I believe that our spirit functions in much the same manner. However, if we do not heed the promptings that come to our spirits from the Holy Ghost, it is also possible for our spirits to become paralyzed -- "past feeling." 

When an individual is spiritually paralyzed he cannot "feel" the still small voice and is not aware that he is in great spiritual pain. 

Most people I know that are physically paralyzed were brought into that state usually as a result of one traumatic experience.  Spiritual paralysis is very different in that it creeps up on us little by little until, without even realizing it, we are no longer able to "feel" the still small voice of the spirit and of our conscience. 

I think it is important that we understand some of the causes and cures of spiritual paralysis so that we might take the necessary steps to protect ourselves from it, and be cured if already infected.

There are some obvious causes, or rather manifestations of the disease, like violating the law of chastity and becoming addicted to pornography or drugs for example, but I personally believe we usually only do these kinds of things after we have already been infected with the beginnings of what can turn into a serious case of full-blown spiritual paralysis.

And so what might be some of the things that bring on the early stages of this disease?  I believe they can include such simple things as not having our personal private prayers each day, or not reading the scriptures consistently, or just being mentally lazy and not reading good books, or watching too much TV or playing too many video games.

Each day my caregiver exercises my body for me.  It's called range of motion.  By stretching my muscles and tendons my body stays flexible and looks fairly normal.  If I did not receive this daily exercise my limbs would begin to be frozen in place and become distorted and twisted.  I believe the same thing can happen to our minds and spirits if they are not regularly exercised.

President Hinckley told the youth of the Church in the Priesthood Session of a General Conference just prior to his death to: "... Please, please ... not fritter away your time or your talents in an aimless pursuit.  If you do so, it will lessen your capacity to do worthwhile things. I believe it will dull your sensitivity.... and as you look back, you will be disappointed with yourselves."  [Gordon B. Hinckley, May 2005, Ensign.]

Within days following my accident I realized that whatever quality of life I would have from that time on would be centered in the mind and in the spirit. 

Thankfully I had a great love for reading that was instilled in me by my mother when I was a young boy that proved to be a priceless gift upon becoming physically paralyzed in helping me to not become spiritually paralyzed as well.

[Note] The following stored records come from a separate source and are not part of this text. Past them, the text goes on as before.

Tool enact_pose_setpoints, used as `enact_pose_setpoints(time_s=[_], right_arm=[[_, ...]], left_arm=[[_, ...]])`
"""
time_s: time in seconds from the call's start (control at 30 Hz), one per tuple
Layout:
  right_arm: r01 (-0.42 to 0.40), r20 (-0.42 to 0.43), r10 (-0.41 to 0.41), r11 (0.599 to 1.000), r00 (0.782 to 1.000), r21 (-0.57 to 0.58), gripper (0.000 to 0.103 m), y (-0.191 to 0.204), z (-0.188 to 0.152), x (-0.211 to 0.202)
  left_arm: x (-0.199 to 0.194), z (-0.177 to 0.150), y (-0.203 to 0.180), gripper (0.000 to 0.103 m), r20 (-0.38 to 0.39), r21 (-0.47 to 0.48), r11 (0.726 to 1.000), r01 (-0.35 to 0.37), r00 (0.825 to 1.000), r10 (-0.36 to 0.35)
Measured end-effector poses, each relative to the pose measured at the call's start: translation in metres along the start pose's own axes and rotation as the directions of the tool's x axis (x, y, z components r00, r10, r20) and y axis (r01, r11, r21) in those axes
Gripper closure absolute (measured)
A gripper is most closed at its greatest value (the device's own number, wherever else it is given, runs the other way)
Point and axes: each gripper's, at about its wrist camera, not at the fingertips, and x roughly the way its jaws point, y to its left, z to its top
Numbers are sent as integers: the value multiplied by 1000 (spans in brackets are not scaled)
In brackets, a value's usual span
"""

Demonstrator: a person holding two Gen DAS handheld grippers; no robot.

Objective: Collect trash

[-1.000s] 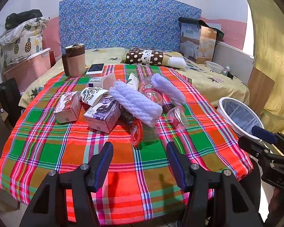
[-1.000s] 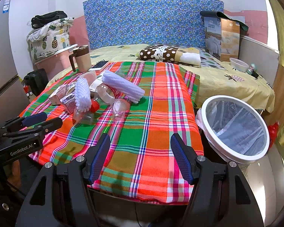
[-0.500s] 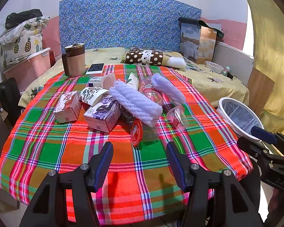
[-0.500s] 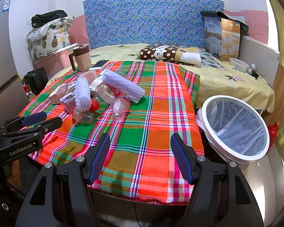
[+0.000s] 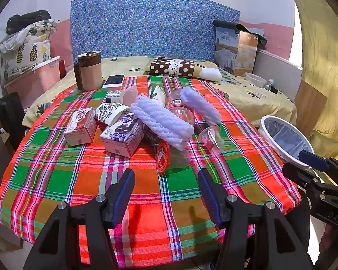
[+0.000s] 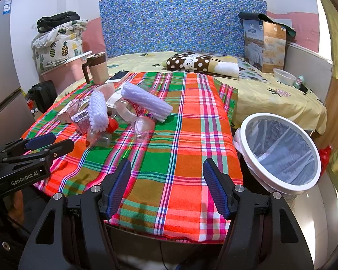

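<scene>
Both tongs stand with jaws apart and nothing between them. Left gripper [image 5: 165, 187]: blue-padded fingers over the near part of the plaid cloth [image 5: 63, 180], the trash heap just beyond its tips. Right gripper [image 6: 166, 182]: over the near right part of the same cloth, the heap ahead and to its left, the bin close on its right.

Trash, heaped on the cloth, items touching or overlapping:
- red-lidded clear cup [image 5: 163, 157], on its side, nearest the left gripper;
- purple drink carton [image 5: 121, 137] and red-and-white drink carton [image 5: 80, 127], left part of the heap;
- patterned paper cup [image 5: 110, 112], on its side behind the cartons;
- two white foam-net sleeves [image 5: 162, 122], one lying across the heap, the other further right;
- clear plastic bottle [image 5: 180, 110] between the sleeves;
- small clear plastic cup [image 5: 211, 136], tipped over, at the heap's right edge.

Bin: white-rimmed trash bin [image 6: 279, 153] with clear liner, beside the cloth's right edge, apart from the heap.

Beyond the heap: brown-lidded mug [image 5: 90, 69], phone [image 5: 113, 81] beside it, polka-dot pillow [image 5: 175, 67] on yellow bedding.
</scene>
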Motion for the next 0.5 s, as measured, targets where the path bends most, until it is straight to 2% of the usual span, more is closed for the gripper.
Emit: enact_pose_setpoints(time_s=[0.5], right_arm=[[2, -10, -2, 1000, 1000, -6, 35, 4, 0, 2]], left_arm=[[4, -2, 4, 45, -6, -3, 1000, 3, 1000, -3]])
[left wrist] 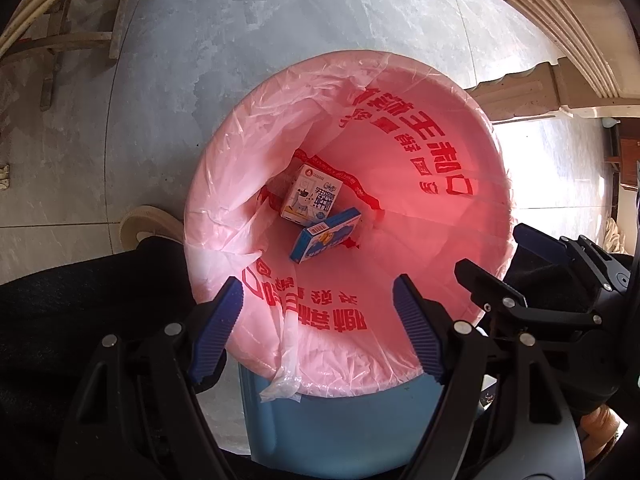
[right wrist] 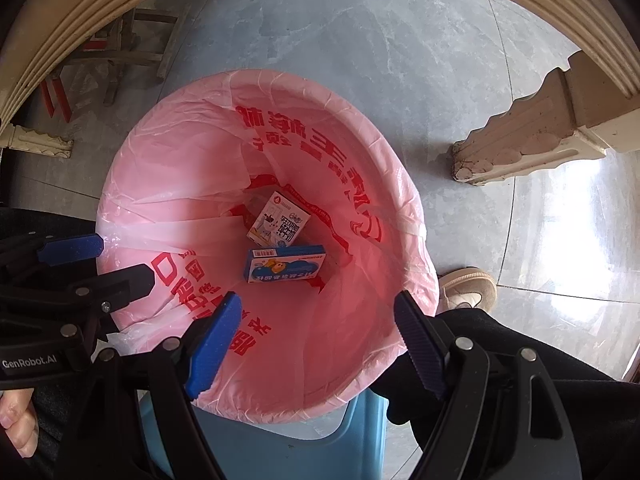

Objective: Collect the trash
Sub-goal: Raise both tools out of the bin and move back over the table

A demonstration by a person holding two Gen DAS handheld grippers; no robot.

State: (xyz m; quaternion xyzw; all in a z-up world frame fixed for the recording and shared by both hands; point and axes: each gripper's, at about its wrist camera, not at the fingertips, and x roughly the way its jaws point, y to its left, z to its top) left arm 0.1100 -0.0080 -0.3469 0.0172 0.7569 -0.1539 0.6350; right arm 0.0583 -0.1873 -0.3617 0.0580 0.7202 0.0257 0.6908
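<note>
Left tongs [left wrist: 318, 304] and right tongs [right wrist: 318, 322], both spread with nothing between the pads, hang side by side above the near rim of the bin [right wrist: 280, 440]. The bin is blue, lined with a pink bag [right wrist: 160, 168] printed in red. At the bag's bottom lie a white carton [right wrist: 279, 220] and, just nearer the tongs, a blue box [right wrist: 285, 263], touching it. Beyond the bin: grey tiled floor [right wrist: 380, 60], a carved furniture leg [right wrist: 528, 136] and a wooden stool [left wrist: 80, 20]. A shoe [right wrist: 468, 286] stands beside the bin's rim.

2 boxes [right wrist: 285, 263], 1 bin [right wrist: 288, 440], 1 pink liner [right wrist: 320, 340]
</note>
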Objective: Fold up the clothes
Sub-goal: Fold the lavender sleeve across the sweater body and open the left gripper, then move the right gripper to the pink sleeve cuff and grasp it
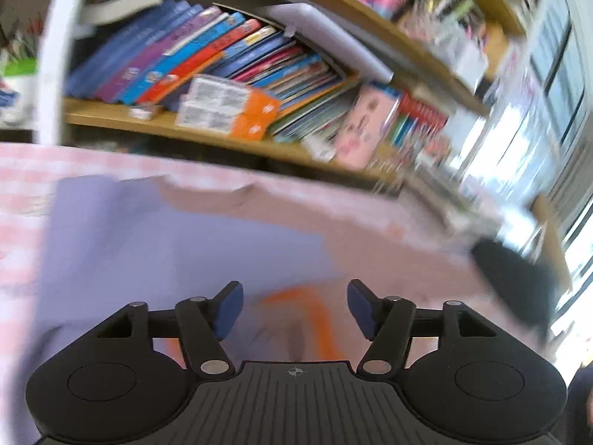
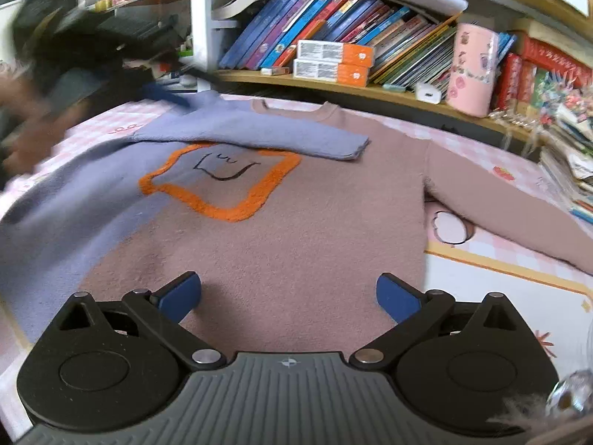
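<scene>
The sweater (image 2: 296, 222) lies flat, front up, on the checked table (image 2: 500, 259), its neck toward the bookshelf (image 2: 333, 81) that runs close along the far edge. Its blue sleeve (image 2: 259, 135) is folded across the chest, the cuff ending just past the orange outline (image 2: 222, 185); the mauve sleeve (image 2: 511, 200) stretches out to the right, over bare cloth. Open table shows to the right of the body and in a thin strip at the far left; the shelf's books and boxes leave little room behind the collar. The left tongs (image 1: 294, 307) hang over the blue half of the sweater, tilted down, the view blurred and slanted; the jaws stand partly apart, nothing between them, pads clear of the knit. In the right view the same tool appears as a dark blur at upper left, with a blurred hand (image 2: 22, 141) near the table's left edge. The right tongs (image 2: 289, 296) point down over the hem of the mauve half, jaws wide, holding nothing; whether the pads brush the fabric cannot be told.
</scene>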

A while back, a good friend of mine shared an important thought with me that I found to be very meaningful.  He said, "If it is true, it never gets old!"  I feel that way about great writing -- literature, biographies, and history.  This philosophy also applies to truly great music, and especially to the Scriptures.  They never grow old -- they have stood the test of time -- because they are true! 

Thankfully because of wonderful computer technology and voice recognition software, I am still able to search the Scriptures in my condition. 

Elder Carlos E. Asay, a former general authority, once said that "Reading the Scriptures is like having a conversation with deity."  Along with prayer, it is the most important activity I engage in on a daily basis.  Surely I would have become spiritually paralyzed as well as physically paralyzed had it not been for my love for reading and the self-discipline required to do it.

I have often thought if I had not searched the scriptures for so many years of my life, beginning in the mission field, where would I be now?  But because of my love of reading good books ,as well as the scriptures, my days are filled with happiness and fulfillment.

Thankfully, we never need to be the victims of spiritual paralysis; we can immunize ourselves against it through prayer, hard work, self-discipline, keeping the commandments, searching the Scriptures, and exercising our minds through reading good books.